(1) Funds collected under RCW
81.100.030 or
81.100.060 and any investment earnings accruing thereon shall be used by the county or the regional transportation investment district in a manner consistent with the regional transportation plan only for costs of collection, costs of preparing, adopting, and enforcing agreements under RCW
81.100.030(3), for construction of high occupancy vehicle lanes and related facilities, mitigation of environmental concerns that result from construction or use of high occupancy vehicle lanes and related facilities, payment of principal and interest on bonds issued for the purposes of this section, for high occupancy vehicle programs as defined in RCW
81.100.020(5), or for commuter rail projects in accordance with RCW
81.104.120. Except for funds raised by an investment district, no funds collected under RCW
81.100.030 or
81.100.060 after June 30, 2000, may be pledged for the payment or security of the principal or interest on any bonds issued for the purposes of this section. Not more than ten percent of the funds may be used for transit agency high occupancy vehicle programs.
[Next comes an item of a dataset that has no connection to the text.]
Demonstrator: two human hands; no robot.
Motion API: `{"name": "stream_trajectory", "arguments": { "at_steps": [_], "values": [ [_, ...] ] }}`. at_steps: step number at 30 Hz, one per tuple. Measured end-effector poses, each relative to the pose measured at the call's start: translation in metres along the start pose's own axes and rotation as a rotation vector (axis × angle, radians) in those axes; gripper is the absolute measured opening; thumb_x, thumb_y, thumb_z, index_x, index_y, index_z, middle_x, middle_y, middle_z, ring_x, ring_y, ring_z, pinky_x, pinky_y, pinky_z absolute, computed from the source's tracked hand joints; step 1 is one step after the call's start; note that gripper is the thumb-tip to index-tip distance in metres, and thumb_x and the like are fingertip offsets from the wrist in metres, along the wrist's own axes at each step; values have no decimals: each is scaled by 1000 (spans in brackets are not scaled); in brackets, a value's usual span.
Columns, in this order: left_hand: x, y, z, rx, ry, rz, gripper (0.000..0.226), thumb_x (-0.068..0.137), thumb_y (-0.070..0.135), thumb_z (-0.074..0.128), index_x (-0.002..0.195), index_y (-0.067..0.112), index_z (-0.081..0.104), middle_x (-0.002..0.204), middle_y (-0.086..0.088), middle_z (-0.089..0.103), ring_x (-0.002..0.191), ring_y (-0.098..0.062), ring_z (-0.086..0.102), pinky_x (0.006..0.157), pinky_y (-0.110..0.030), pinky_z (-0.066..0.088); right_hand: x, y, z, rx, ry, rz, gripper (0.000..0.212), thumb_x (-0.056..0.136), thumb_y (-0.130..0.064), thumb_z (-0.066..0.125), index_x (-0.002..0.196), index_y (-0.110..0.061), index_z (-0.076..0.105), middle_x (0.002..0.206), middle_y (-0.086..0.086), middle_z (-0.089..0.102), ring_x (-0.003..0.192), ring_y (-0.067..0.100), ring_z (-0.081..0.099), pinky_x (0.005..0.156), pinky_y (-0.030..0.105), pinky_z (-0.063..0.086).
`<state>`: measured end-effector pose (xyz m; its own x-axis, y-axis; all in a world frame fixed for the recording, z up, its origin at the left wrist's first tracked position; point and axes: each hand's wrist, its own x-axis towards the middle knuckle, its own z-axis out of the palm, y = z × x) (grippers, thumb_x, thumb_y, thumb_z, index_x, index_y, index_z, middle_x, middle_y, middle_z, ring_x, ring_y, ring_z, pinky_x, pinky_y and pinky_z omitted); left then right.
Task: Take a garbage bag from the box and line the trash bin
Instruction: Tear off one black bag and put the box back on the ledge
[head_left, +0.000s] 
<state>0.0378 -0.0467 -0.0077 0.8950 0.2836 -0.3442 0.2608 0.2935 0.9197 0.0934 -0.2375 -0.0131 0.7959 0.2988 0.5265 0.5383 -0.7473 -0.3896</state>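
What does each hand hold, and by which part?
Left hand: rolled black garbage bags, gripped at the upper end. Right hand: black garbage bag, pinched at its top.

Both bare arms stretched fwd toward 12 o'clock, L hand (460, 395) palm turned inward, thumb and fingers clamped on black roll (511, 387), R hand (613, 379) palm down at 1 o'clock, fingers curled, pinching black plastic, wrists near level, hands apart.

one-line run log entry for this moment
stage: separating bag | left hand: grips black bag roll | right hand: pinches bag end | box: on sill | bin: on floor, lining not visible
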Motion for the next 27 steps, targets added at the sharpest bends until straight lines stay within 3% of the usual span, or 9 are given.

(2) Notwithstanding the limitations in this chapter, a regional transportation investment district may use funds collected under RCW
81.100.030 or
81.100.060 and any investment earnings accruing thereon for projects contained in a plan developed under chapter
36.120 RCW. These expenditures shall not be limited to high occupancy vehicle systems.
(3) Priorities for construction of high occupancy vehicle lanes and related facilities shall be as follows:
(a)(i) To accelerate construction of high occupancy vehicle lanes on the interstate highway system, as well as related facilities;
(ii) To finance or accelerate construction of high occupancy vehicle lanes on the noninterstate state highway system, as well as related facilities.
(b) To finance construction of high occupancy vehicle lanes on local arterials, as well as related facilities.
(4) Moneys received by a county under this chapter shall be used in addition to, and not as a substitute for, moneys currently used by the county for the purposes specified in this section.
(5) Counties and investment districts may contract with cities or the state department of transportation for construction of high occupancy vehicle lanes and related facilities, and may issue general obligation bonds to fund such construction and use funds received under this chapter to pay the principal and interest on such bonds.